The need for the change lies in an amendment to the Sex Discrimination Act 1975 which was made last year. That amendment in turn arose from a decision of the European Court of Justice in the case of Marshall v. Southampton and South West Health Authority. The decision of the European Court of Justice was that a limit on the amount of compensation payable in sex discrimination cases was incompatible with Community law; and that, furthermore, the court should have powers to award interest on compensation payable under the Sex Discrimination Act.
That decision was implemented by means of regulations made under Section 2(2) of the European Communities Act 1972. It has been the practice of successive governments to keep both the Sex Discrimination Act and the Race Relations Act broadly in line. Indeed, at the time of announcing the amendments to the Sex Discrimination Act, my right honourable friend the Secretary of State for Employment announced that he would seek a suitable opportunity to amend the Race Relations Act. That promised amendment is the purpose of the present Bill.

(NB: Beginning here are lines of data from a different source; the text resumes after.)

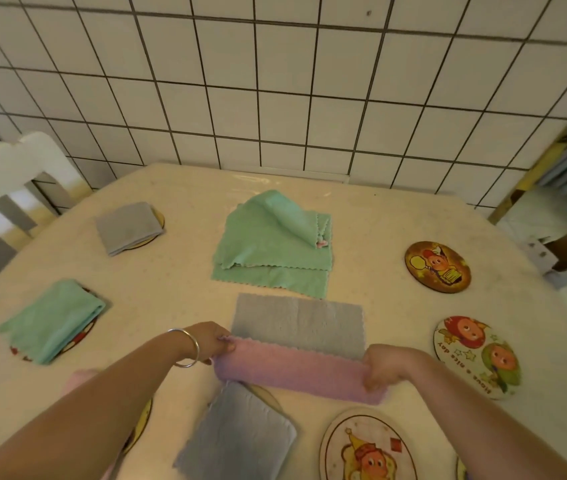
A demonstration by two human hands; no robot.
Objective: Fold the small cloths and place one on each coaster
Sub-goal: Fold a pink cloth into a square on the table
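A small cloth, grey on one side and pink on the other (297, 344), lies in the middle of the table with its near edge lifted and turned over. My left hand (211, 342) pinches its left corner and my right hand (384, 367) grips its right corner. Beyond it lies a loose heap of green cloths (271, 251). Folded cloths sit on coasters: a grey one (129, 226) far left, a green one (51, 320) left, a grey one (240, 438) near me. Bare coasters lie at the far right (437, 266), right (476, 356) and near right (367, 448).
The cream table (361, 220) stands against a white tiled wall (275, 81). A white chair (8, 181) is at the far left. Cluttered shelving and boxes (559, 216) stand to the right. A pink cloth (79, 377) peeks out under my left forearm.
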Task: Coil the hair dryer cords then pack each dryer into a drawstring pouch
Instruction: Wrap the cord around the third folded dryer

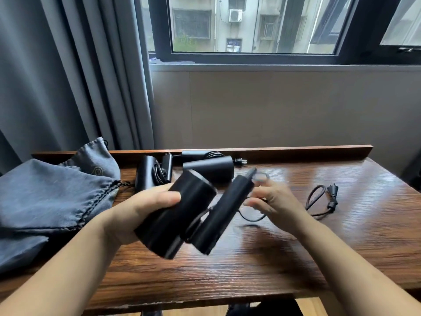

The Bill is narrow in scope and is contained in just three simple clauses. I say that with some diffidence because I have already spoken for almost as long as the Bill took to complete its passage through the other place. Clause 1(1) removes the limit on compensation imposed by Section 56(2) of the Race Relations Act 1976. At present that limit is £11,000. Clause 1(2) provides for the necessary and consequential repeal of Section 76(2) of the Employment Protection (Consolidation) Act 1978 which imposed a ceiling on compensation in cases falling under the ambit of both unfair dismissal and racial discrimination.
Clause 2(1) provides for the Secretary of State to make regulations in connection with interest on compensation awards at tribunals. That will enable 183 regulations to be made in racial discrimination cases which mirror those in the Sex Discrimination and Equal Pay (Remedies) Regulations 1993.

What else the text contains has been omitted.